What you will do :: Retype, exactly as they stand, the lines from the start of the data to the line that contains "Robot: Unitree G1", both ends included. Leave the pictures out.

----------------

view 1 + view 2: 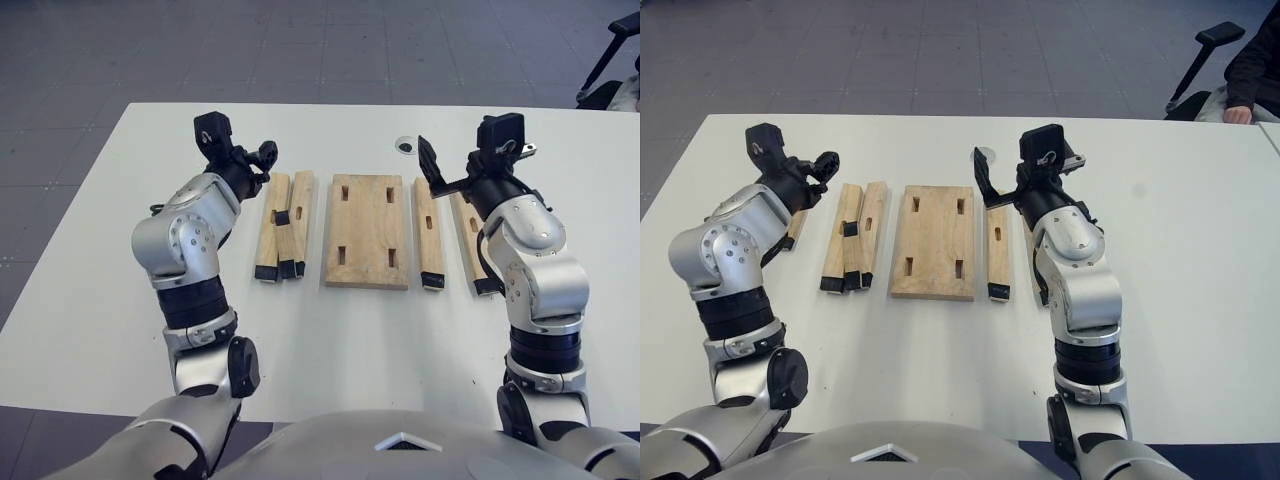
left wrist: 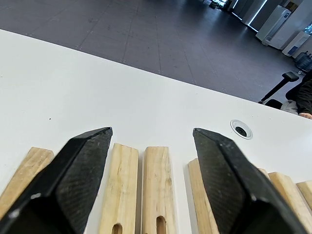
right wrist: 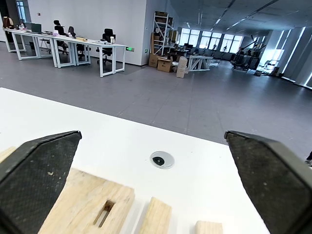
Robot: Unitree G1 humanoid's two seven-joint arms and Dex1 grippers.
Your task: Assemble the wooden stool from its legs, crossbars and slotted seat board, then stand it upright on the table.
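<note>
Seat board [image 1: 366, 230] lies flat at mid-table, with four slots cut through it and its long sides running away from the robot. Just beside its left edge is a tight bundle of wooden pieces [image 1: 285, 228], laid side by side with black caps at their near ends. Two of them show slots in the left wrist view. One more wooden piece [image 1: 795, 228] lies further left, partly hidden under the left arm. Just beside the board's right edge is a slotted leg [image 1: 428, 232] with a black cap at its near end. Beyond it lies a second leg [image 1: 467, 235], partly covered by the right arm. All parts lie loose and flat.

Left gripper [image 2: 151, 131] is held over the far ends of the left bundle, fingers spread wide and gripping nothing. Right gripper [image 3: 152, 134] is held over the far ends of the right-hand legs and the board's far right corner, fingers likewise spread wide and empty.

White table [image 1: 90, 260] carries all parts. Round cable grommet [image 1: 406, 145] sits in the tabletop beyond the board's far right corner.
</note>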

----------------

Exercise output ::
view 1 + view 2: 
left wrist: 
right wrist: 
Robot: Unitree G1 humanoid's two seven-joint arms and Dex1 grippers.

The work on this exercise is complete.